Identification and characterization of protective T cells in hsp65 DNA- vaccinated and Mycobacterium tuberculosis-infected mice

VL Bonato, VM Lima, RE Tascon, DB Lowrie and CL Silva
Department of Parasitology, Microbiology and Immunology, School of Medicine of Ribeirao Preto, University of Sao Paulo, Brazil.
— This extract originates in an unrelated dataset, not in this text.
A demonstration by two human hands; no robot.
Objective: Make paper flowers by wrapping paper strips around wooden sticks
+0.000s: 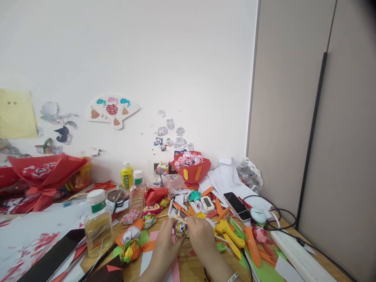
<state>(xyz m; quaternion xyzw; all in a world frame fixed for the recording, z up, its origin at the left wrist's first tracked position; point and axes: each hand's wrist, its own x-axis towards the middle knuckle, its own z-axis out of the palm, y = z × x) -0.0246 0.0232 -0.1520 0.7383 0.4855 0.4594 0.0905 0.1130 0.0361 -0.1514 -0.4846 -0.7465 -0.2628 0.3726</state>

Immunization by intramuscular injection of plasmid DNA expressing mycobacterial 65-kDa heat shock protein (hsp65) protects mice against challenge with virulent Mycobacterium tuberculosis H37Rv. During infection or after immunization, CD4+/CD8- and CD8+/CD4- hsp65-reactive T cells increased equally in spleens. During infection, the majority of these cells were weakly CD44 positive (CD44(lo)) and produced interleukin 4 (IL-4) whereas after immunization the majority were highly CD44 positive (CD44(hi)) and produced gamma interferon (IFN- gamma). In adoptive transfer of protection to naive mice, the total CD8+/CD4- cell population purified from spleens of immunized mice was more protective than that from infected mice. When the cells were separated into CD4+/CD8- and CD8+/CD4- types and then into CD44(hi) and CD44(lo) types, CD44(lo) cells were essentially unable to transfer protection, the most protective CD44(hi) cells were CD8+/CD4-, and those from immunized mice were much more protective than those from infected mice. Thus, whereas the CD44(lo) IL-4-producing phenotype prevailed during infection, protection was associated with the CD8+/CD44(hi) IFN-gamma-producing phenotype that predominated after immunization. This conclusion was confirmed and extended by analysis of 16 hsp65-reactive T-cell clones from infected mice and 16 from immunized mice; the most protective clones, in addition, displayed antigen-specific cytotoxicity.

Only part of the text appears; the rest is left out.